■ **THE PROBLEM**
From the material beneath, pull every line with the word "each".

━━━ INFORMATION PROVIDED ━━━

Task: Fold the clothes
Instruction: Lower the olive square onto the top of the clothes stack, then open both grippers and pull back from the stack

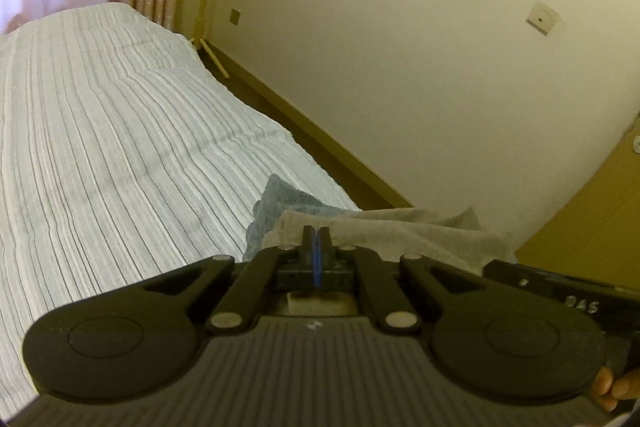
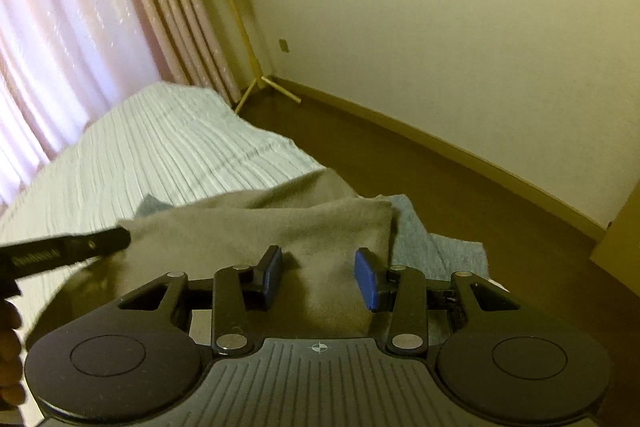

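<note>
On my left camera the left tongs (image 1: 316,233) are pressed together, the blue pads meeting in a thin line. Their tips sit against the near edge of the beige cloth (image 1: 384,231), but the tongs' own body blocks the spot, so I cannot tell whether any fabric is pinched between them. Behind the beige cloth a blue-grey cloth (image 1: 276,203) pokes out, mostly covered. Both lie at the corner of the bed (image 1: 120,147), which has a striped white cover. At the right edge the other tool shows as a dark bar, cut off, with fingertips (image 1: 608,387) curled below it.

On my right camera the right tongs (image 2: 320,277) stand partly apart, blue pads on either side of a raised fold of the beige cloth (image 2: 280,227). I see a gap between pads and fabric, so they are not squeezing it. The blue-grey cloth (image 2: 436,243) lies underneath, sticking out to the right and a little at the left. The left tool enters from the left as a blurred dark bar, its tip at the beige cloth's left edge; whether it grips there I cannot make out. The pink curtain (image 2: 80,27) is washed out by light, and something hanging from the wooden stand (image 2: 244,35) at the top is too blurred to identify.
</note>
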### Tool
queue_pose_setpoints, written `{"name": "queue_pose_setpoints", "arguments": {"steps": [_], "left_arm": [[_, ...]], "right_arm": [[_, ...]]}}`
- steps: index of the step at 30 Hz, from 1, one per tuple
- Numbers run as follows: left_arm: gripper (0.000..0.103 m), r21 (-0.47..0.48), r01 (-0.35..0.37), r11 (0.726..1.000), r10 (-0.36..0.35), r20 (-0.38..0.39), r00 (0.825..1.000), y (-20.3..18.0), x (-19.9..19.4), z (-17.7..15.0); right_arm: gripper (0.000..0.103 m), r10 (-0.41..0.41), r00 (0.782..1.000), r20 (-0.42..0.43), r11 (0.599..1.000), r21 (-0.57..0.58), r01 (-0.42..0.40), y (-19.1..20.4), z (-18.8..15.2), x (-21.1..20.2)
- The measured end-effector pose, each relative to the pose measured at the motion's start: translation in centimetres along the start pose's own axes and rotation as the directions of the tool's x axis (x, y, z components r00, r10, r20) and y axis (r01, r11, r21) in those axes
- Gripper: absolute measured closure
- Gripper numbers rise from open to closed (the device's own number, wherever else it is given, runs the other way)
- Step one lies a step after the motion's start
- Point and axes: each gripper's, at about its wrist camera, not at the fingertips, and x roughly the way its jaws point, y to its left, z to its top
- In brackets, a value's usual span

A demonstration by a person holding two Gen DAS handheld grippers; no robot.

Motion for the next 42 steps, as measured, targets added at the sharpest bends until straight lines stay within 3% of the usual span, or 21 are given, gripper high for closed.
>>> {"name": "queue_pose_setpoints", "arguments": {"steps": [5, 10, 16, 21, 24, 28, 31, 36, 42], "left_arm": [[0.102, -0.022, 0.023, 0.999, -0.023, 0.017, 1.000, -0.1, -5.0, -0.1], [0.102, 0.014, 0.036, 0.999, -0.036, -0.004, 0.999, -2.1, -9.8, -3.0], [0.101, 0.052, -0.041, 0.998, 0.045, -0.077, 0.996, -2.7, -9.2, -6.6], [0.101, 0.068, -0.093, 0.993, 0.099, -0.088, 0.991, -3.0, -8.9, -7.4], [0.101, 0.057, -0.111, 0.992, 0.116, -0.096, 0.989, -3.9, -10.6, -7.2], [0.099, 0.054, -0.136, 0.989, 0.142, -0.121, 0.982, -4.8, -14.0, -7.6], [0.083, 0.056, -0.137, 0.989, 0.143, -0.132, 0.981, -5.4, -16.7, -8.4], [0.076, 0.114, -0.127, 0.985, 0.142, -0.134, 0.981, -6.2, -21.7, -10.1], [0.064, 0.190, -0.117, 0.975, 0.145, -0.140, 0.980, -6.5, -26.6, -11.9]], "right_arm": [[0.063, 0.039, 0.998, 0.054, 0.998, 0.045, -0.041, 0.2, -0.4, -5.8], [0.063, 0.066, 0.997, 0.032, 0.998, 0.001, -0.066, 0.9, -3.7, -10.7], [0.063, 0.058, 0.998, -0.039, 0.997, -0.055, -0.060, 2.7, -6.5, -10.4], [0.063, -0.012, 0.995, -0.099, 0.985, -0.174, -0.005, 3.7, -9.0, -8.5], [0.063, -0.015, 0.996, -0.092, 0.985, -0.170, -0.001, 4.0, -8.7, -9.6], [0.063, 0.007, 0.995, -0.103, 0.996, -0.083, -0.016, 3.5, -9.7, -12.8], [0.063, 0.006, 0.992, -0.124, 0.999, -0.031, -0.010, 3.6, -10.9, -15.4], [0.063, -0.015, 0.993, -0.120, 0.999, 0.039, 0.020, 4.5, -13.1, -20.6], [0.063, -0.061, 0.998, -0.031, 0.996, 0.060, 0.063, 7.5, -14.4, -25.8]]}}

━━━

■ **REPLY TO THE EXERCISE**
- The measured end-effector pose, each relative to the pose measured at the motion's start: translation in centimetres along the start pose's own axes and rotation as the directions of the tool's x axis (x, y, z components r00, r10, r20) and y axis (r01, r11, r21) in those axes
- Point and axes: each gripper's, at about its wrist camera, not at the fingertips, and x roughly the way its jaws point, y to its left, z to its top

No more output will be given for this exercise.